Warning: article contains no opportunities, just a list of conformities you can probably already guess. For all the hand wringing about virtue signaling, it seems like there are more redundant declarations of iconoclasty than anything else. This is literally the only genre less interesting than a well-known consensus opinion.
You seem to have completely missed the main point. Your ideological bias is showing here: "He's saying virtue signaling is bad. I can stop reading now."
> Instead, I’d like to argue that the market, at least important parts of it, may have become notably less efficient due to changes to the information landscape.
That's the point. The narrower the window of acceptable discourse, the more opportunity there is in looking outside it.
> For investors who dare to think differently, who dare to dig where few other dare to dig, there will likely be more alpha to be had, perhaps more than ever. And this will be particularly so where Overton’s window deviate the most from actual reality.
Oh no, I got the point - the idea that groupthink leads to inefficient markets is not exactly new, so it is easy even for someone at my speed to grasp. (And to the author's credit, he avoids mentioning virtue signaling.) The problem is that the article does nothing except state that things feel homogeneous to author, with no demonstration of the opportunities presented. So, it's a restatement of a very common pose: I see further than the masses.

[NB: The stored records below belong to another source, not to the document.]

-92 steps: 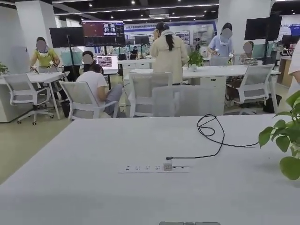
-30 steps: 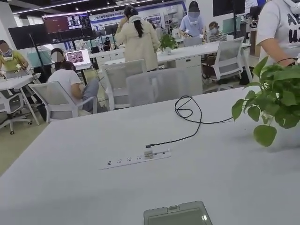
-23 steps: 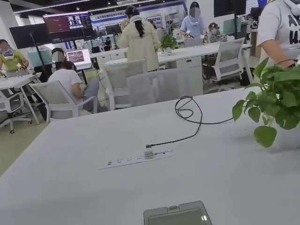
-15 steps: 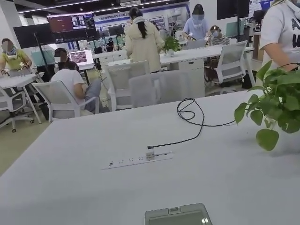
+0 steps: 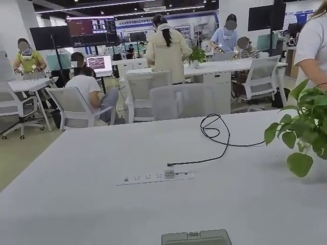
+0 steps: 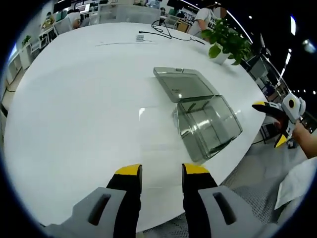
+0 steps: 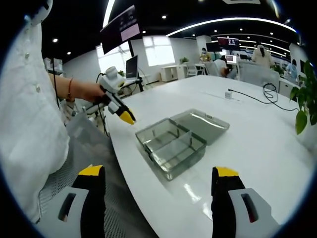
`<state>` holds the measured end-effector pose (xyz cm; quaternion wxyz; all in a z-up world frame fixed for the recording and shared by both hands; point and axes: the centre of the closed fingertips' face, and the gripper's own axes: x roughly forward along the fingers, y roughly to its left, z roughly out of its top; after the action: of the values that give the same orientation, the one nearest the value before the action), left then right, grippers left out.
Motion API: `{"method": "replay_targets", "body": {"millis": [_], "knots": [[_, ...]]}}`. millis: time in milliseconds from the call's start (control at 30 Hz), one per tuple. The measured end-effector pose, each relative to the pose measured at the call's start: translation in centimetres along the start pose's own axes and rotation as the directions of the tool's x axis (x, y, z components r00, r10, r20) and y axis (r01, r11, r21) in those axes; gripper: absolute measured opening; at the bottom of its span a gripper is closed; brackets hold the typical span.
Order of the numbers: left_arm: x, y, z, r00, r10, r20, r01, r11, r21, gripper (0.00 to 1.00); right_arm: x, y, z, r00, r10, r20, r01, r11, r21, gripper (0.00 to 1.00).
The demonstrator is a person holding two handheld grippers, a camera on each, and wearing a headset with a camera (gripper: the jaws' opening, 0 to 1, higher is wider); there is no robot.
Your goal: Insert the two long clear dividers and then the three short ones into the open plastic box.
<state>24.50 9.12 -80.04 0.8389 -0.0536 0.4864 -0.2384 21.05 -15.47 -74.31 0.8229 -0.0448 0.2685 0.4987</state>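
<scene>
the open plastic box [image 6: 208,124] sits on the table [image 6: 74,109], lid [image 6: 181,84] laid flat just beyond it. left gripper [image 6: 158,173] hovers short of the box, fingers slightly apart, empty; right gripper [image 7: 158,174] hangs off the box's other side, fingers spread wide, empty. likely best: pinch a long divider by its top edge, keep it upright, lower it straight into the box.
</scene>
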Motion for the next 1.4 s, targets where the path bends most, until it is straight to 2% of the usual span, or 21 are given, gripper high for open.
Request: {"method": "replay_targets", "body": {"millis": [200,233,400,433,467,600,667,700,767,867,1067,1200,1400], "knots": [[-1.1,-2.2,1.4,0.9953,-0.052,0.082,0.054,0.998,-0.017,0.30,0.2,0.2,2.8,0.9990,-0.006,0.043,0.004,0.999,0.032,0.86],[-1.3,-2.9,1.9,0.9918,-0.071,0.106,0.072,0.997,-0.009,0.30,0.3,0.2,3.2,0.9989,-0.007,0.046,0.005,0.999,0.047,0.85],[-2.0,-5.6,3.5,0.9767,-0.135,0.167,0.136,0.991,0.005,0.30,1.0,0.9,6.4,0.9943,-0.010,0.106,0.001,0.996,0.087,0.77],[-2.0,-5.8,3.6,0.9749,-0.141,0.172,0.142,0.990,0.005,0.30,1.1,0.9,6.6,0.9941,-0.014,0.107,0.004,0.996,0.092,0.75],[-2.1,-6.7,4.0,0.9689,-0.164,0.185,0.165,0.986,0.012,0.30,1.3,1.1,7.7,0.9915,-0.018,0.129,0.004,0.994,0.108,0.72],[-2.1,-8.6,4.5,0.9573,-0.205,0.204,0.201,0.979,0.039,0.30,2.2,1.4,9.3,0.9889,-0.029,0.146,0.008,0.989,0.146,0.65],[-2.1,-9.5,4.8,0.9505,-0.225,0.215,0.219,0.974,0.051,0.30,2.8,1.5,10.0,0.9886,-0.043,0.144,0.017,0.984,0.177,0.58],[-2.1,-10.1,5.0,0.9447,-0.241,0.223,0.234,0.971,0.056,0.30,3.1,1.6,10.5,0.9859,-0.047,0.161,0.013,0.978,0.207,0.56],[-2.1,-10.7,5.1,0.9397,-0.253,0.230,0.246,0.967,0.060,0.30,3.6,1.8,11.0,0.9841,-0.051,0.170,0.007,0.968,0.251,0.51],[-2.0,-11.7,5.4,0.9322,-0.276,0.234,0.265,0.961,0.076,0.30,4.6,2.3,11.4,0.9841,-0.049,0.171,0.000,0.962,0.275,0.40],[-2.0,-13.3,5.9,0.9177,-0.312,0.246,0.295,0.950,0.103,0.30,6.5,2.8,10.8,0.9887,-0.060,0.137,0.007,0.934,0.358,0.29],[-2.0,-13.7,6.1,0.9126,-0.325,0.248,0.304,0.945,0.121,0.30,7.0,2.8,10.4,0.9900,-0.071,0.122,0.017,0.918,0.396,0.25],[-1.8,-14.1,6.0,0.9116,-0.333,0.241,0.308,0.942,0.137,0.30,7.4,2.6,10.0,0.9915,-0.081,0.102,0.029,0.902,0.431,0.19]]}}
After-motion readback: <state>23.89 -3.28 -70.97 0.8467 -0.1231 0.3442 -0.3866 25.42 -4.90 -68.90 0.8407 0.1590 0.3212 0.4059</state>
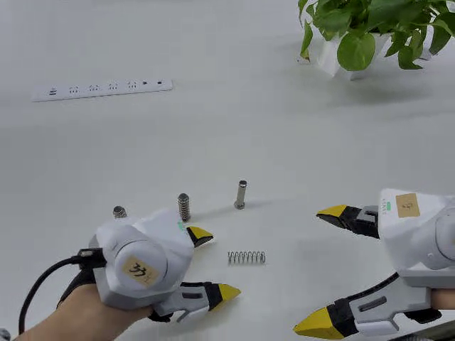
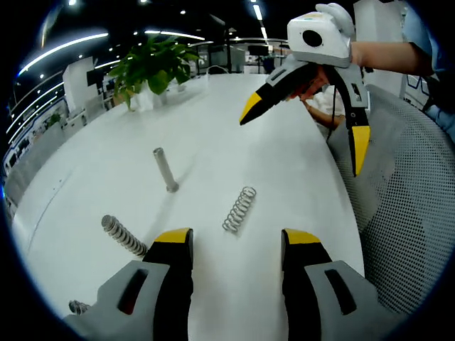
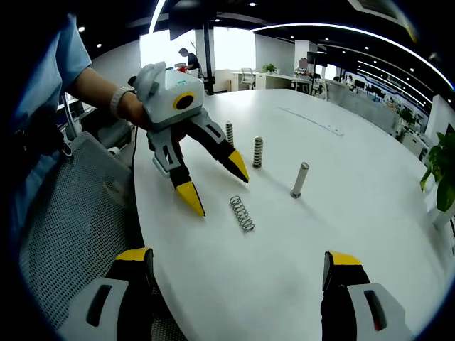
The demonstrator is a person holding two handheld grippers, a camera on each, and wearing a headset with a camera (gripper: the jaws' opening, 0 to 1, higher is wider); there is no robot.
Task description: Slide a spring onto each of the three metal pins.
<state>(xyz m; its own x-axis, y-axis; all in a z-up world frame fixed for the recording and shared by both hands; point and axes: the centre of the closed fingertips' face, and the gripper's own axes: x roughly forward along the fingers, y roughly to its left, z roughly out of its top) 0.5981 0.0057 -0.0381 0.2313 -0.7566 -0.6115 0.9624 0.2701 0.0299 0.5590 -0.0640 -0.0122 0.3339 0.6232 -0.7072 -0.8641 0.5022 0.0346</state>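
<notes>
**Two pins sprung, one to go, and the last spring was lying loose on the table**

Left to right in the head view: the left pin [image 1: 119,212] and mid pin [image 1: 184,207] each wore a coil already. The left gripper [image 1: 213,263], lower left, had its yellow-tipped jaws apart and held nothing. Just right of it, at bottom centre, the spring [image 1: 247,257] lay on its side on the smooth matte white table [image 1: 234,128]; it was thin bright wire in open coils and I'd guess it rolls easily. Above it the bare pin [image 1: 241,195] stood upright, a shiny smooth cylinder with a little flared foot. The right gripper [image 1: 321,268], lower right, gaped wide, empty too. Looked like the third-spring step: next would be a light pinch across the coils, tipping the spring upright and lining its bore over the pin's top.
</notes>
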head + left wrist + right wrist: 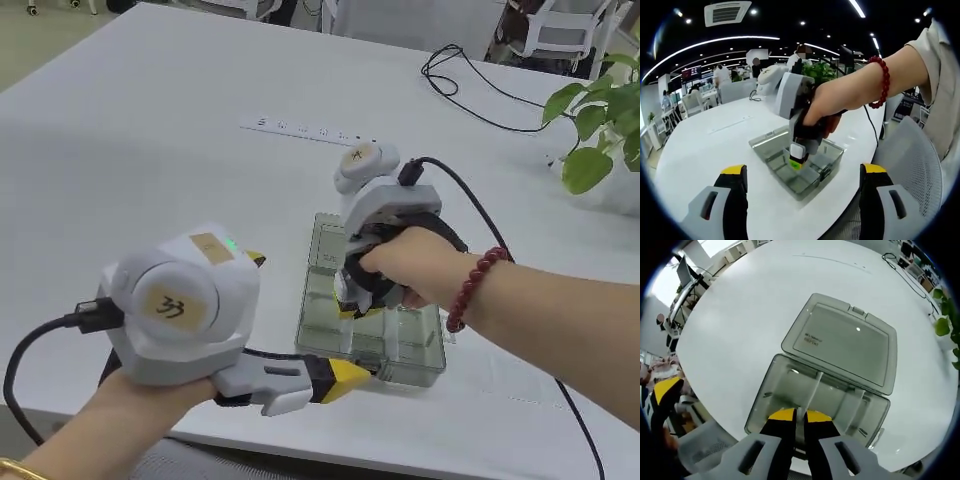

> So, it's a restatement of a very common pose: I see further than the masses.
It's more of the many stages of grief of finance types.
Like he just wants the bad times to end and for the good times to resume again.
He wouldn't care if markets were irrational and inefficient but also making him money.
People who chose to be defined by how much money they make, and nothing else, are in for a shit time right now.
These think pieces are pretty funny gasps at this. I'm sure someone's going to accuse you of feeling schadenfreude or something - Hacker News is full of people who have been obliterated by the markets.
If the orthodox position was what you took, then you have a lot of company in your wrongness. Everyone else will sympathize, because they were wrong, too.